• **Exercise directions**
Find the word "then" in the material below and gather every line that contains it.

----

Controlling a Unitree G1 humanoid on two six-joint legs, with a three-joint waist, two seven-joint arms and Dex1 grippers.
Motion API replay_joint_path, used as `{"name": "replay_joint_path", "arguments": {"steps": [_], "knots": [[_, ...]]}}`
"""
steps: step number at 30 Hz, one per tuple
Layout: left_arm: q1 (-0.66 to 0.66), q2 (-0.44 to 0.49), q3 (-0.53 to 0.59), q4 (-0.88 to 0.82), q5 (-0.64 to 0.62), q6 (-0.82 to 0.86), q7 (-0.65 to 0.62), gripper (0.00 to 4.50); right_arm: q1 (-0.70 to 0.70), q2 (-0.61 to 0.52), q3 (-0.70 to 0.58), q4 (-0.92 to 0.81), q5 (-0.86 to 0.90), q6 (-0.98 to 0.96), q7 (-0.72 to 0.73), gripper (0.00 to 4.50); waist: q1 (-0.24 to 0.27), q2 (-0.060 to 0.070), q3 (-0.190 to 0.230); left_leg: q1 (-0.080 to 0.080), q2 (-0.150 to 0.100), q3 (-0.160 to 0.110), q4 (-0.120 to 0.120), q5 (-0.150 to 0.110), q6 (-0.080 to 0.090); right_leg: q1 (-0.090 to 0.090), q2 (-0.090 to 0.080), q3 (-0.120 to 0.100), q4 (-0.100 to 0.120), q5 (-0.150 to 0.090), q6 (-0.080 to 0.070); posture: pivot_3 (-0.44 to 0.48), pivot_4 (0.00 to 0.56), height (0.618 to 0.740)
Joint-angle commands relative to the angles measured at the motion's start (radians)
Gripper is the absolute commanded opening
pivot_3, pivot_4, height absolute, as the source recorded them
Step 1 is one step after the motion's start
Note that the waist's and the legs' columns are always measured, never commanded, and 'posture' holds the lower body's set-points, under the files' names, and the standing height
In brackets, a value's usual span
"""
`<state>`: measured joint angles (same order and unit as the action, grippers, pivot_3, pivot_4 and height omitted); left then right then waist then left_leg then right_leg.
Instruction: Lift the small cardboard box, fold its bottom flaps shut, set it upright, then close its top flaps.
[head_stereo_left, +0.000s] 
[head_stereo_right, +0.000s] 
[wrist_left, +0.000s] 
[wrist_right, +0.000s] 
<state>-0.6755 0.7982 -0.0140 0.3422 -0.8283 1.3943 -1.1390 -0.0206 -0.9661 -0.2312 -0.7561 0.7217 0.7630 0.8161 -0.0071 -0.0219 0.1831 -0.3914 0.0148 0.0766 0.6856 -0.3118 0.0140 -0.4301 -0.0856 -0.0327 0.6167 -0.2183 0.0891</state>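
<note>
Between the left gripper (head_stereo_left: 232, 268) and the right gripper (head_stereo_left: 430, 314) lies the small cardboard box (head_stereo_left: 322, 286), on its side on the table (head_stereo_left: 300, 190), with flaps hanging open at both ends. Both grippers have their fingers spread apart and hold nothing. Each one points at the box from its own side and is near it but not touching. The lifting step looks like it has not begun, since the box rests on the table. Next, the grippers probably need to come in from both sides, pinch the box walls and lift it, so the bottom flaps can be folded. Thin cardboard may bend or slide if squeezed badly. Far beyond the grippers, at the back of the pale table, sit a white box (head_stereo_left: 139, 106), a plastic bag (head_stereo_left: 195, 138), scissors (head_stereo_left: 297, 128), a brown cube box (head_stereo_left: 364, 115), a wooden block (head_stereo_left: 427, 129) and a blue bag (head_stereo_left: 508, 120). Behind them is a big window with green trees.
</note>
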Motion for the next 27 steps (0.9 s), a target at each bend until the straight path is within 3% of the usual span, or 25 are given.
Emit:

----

• **Task output**
`<state>`: measured joint angles (same order and unit as the action, grippers, pivot_3, pivot_4 and height omitted); left then right then waist then left_leg then right_leg.
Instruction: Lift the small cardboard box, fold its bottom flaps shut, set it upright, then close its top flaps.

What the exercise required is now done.